**WHAT THE EXERCISE ASKS:** Output range, inclusive: from the line containing "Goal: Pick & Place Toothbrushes" to the line containing "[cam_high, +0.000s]". Restate those lines from the data below word for word and only those.
---------- DATA EXTRACTS ----------
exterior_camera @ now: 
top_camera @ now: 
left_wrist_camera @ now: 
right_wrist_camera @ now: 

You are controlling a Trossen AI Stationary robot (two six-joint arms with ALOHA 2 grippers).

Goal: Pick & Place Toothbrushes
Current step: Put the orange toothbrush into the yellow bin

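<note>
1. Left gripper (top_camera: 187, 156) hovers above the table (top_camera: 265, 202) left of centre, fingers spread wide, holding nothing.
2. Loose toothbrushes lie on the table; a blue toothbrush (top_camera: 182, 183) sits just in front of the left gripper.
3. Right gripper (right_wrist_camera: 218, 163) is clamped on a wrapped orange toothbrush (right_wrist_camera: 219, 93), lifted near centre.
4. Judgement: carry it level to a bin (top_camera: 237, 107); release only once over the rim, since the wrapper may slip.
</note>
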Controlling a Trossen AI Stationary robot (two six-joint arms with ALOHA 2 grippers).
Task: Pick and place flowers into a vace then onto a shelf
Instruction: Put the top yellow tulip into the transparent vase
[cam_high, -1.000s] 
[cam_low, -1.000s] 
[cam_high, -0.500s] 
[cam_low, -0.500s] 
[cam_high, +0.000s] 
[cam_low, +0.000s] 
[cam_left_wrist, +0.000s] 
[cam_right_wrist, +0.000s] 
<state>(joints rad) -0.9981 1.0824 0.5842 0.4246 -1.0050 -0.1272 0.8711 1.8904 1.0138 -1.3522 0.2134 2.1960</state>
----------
**OUTPUT:**
Goal: Pick & Place Toothbrushes
Current step: Put the orange toothbrush into the yellow bin

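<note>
1. Left gripper (top_camera: 187, 156) hovers above the table (top_camera: 265, 202) left of centre, fingers spread wide, holding nothing.
2. Loose toothbrushes lie on the table; a blue toothbrush (top_camera: 182, 183) sits just in front of the left gripper.
3. Right gripper (right_wrist_camera: 218, 163) is clamped on a wrapped orange toothbrush (right_wrist_camera: 219, 93), lifted near centre.
4. Judgement: carry it level to a bin (top_camera: 237, 107); release only once over the rim, since the wrapper may slip.
</note>
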Controlling a Trossen AI Stationary robot (two six-joint arms with ALOHA 2 grippers).
Task: Pick and place flowers into a vace then onto a shelf
Instruction: Put the top yellow tulip into the transparent vase
[cam_high, -1.000s] 
[cam_low, -1.000s] 
[cam_high, -0.500s] 
[cam_low, -0.500s] 
[cam_high, +0.000s] 

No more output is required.